Вторая башня, названная по имени брата Ирода Фацаэлем, имела по сорока локтей в ширину и длину, и высота ее цельнокаменного основания также равнялась сорока локтям. Верх ее был опоясан колоннадой высотой в 10 локтей, защищенной насыпями и выступами. Посреди колоннады возвышалась другая башня, разделенная на великолепные покои, среди которых была даже баня, так что эта башня ни в чем не уступала настоящему царскому дворцу. Верх же ее увенчивался насыпями и башенками еще более многочисленными, чем в предыдущей. Общая высота ее достигала девяноста локтей, и по общему виду она была подобна Фаросскому маяку, указывающему путь плывущим к Александрии, хотя и значительно превосходила его по площади. Во время же, о котором идет речь, в ней располагался Шимон, сделавший ее своим дворцом.
Третья же башня, Мирьям (ибо таково было имя царицы), имела цельное основание в 20 локтей высотой и столько же в ширину и длину. На нем располагались жилые помещения, своей роскошью и отделкой превосходящие помещения двух других башен, так как царь полагал, что здание, носящее имя женщины, должно быть украшено с большей роскошью, чем те, которые названы именами мужчин; зато те две были гораздо более мощны, чем эта. Общая высота башни составляла 55 локтей.
4. Эти три башни, столь огромные сами по себе, казались еще более высокими вследствие своего местоположения. Ведь Старая стена, в которой они находились, сама была выстроена на высоком холме и вздымалась над ним, словно горная вершина, еще на тридцать локтей, что, разумеется, много увеличивало высоту стоявших на ней башен. Достойна удивления также и величина камней, из которых они были сложены. Ведь это не были обыкновенные камни или обломки скал, такие, что могут нести люди, но тесаные глыбы белого мрамора, в 25 локтей длины, 10 локтей ширины и 5 локтей толщины каждая. И столь искусно были они пригнаны друг к другу, что каждая башня казалась выросшей из земли цельной скалой, в которой лишь впоследствии руки строителей вытесали формы и высекли углы — столь незаметны были соединения между камнями, с какой бы стороны вы ни смотрели на них.
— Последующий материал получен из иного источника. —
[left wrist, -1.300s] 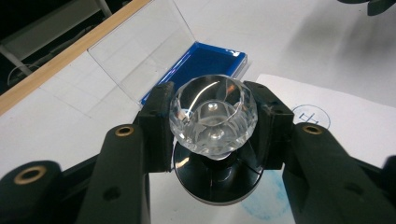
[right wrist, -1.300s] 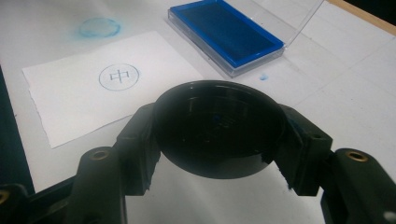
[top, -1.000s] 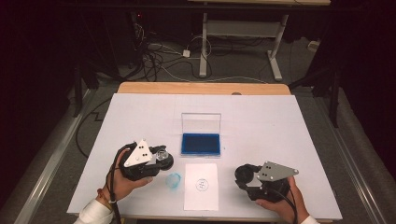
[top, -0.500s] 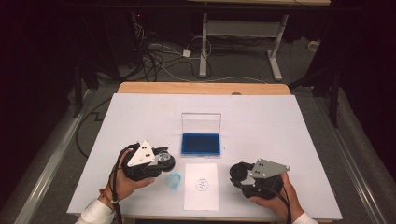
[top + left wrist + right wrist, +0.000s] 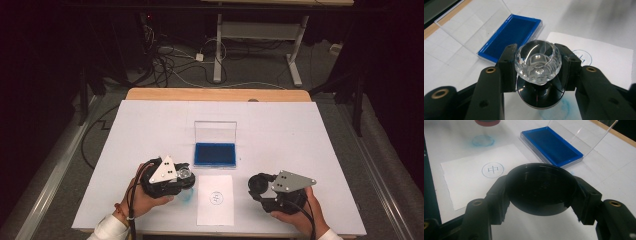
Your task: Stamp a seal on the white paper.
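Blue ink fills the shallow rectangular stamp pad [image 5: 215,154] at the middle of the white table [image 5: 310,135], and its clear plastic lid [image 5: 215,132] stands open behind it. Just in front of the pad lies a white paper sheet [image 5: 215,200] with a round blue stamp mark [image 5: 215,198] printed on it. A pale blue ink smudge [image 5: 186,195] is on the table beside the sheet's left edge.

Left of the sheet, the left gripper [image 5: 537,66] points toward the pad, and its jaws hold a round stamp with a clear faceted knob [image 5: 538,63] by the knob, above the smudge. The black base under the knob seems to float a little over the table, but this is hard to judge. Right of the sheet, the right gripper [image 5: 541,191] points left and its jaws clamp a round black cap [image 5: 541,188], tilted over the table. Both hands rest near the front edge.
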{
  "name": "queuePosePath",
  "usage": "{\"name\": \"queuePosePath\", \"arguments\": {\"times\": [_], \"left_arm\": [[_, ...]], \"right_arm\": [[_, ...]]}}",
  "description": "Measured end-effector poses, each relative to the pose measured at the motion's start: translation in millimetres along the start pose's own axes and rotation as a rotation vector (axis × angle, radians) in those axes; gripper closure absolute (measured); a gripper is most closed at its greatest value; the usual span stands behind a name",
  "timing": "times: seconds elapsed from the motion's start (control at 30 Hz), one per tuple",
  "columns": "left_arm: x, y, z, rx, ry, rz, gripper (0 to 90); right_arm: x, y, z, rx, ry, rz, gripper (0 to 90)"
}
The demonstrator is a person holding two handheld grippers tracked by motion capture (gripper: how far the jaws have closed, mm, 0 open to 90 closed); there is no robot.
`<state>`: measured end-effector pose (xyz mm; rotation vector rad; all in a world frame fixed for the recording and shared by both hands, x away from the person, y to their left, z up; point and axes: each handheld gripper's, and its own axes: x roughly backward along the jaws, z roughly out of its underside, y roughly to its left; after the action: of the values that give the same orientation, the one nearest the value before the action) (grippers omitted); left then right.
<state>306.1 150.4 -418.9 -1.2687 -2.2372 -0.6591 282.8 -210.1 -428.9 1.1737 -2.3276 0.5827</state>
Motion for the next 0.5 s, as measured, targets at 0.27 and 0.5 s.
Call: {"name": "queuePosePath", "arguments": {"times": [0.27, 0.5], "left_arm": [[-5.4, -6.2, -5.6, -0.016, 0.002, 0.016, 54.6], [-11.1, -9.3, -9.1, -0.026, 0.006, 0.034, 54.7]], "right_arm": [[4.4, 0.4, 1.5, 0.002, -0.005, 0.007, 38.7], [7.0, -1.5, 3.8, -0.003, -0.005, 0.012, 38.7]]}}
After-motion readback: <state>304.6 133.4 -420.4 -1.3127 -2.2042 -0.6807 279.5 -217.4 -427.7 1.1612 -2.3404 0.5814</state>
Изнутри к этим стоявшим на северной стороне стены башням примыкал царский дворец, великолепие которого превосходило всякое описание. Его роскошь и убранство не имели себе равных, и сверх того он был окружен со всех сторон стеной в 30 локтей высотой, по которой на равном расстоянии друг от друга шли богато украшенные башни, и заключал в себе огромные покои и пиршественные залы, способные вместить сотни приглашенных. Невозможно передать словами красоту отделки камней внутри дворца, ведь отовсюду сюда были доставлены в великом множестве редчайшие из камней, потолки же дворца поражали как величиной балок, так и великолепием отделки. Здесь было неисчислимое множество покоев, и все отличались один от другого по виду, все были полностью обставлены, и большинство находившихся в них предметов состояло из серебра и золота. Много было кольцеобразных пересекающихся между собой колоннад, отличавшихся одна от другой своими колоннами. Их внутренние дворы сплошь зеленели от растительности: здесь росли всякого рода сады, рассекавшиеся длинными дорожками для гуляния и окруженные глубокими каналами или бассейнами, уставленными медными изваяниями, из которых лилась вода, а кругом этих водоемов находились многочисленные башни для ручных голубей. Однако как возможно передать в словах все великолепие этого дворца, когда даже сама память о нем мучительна, ибо она подымает вновь воспоминания о разрушениях, произведенных здесь зажженным руками разбойников огнем! Ведь дворец был сожжен не римлянами, но, как мы уже упоминали, это сделали заговорщики из города еще в самом начале восстания: пожар начался в Антонии, перебросился на царский дворец и, наконец, охватил верхние помещения всех трех башен.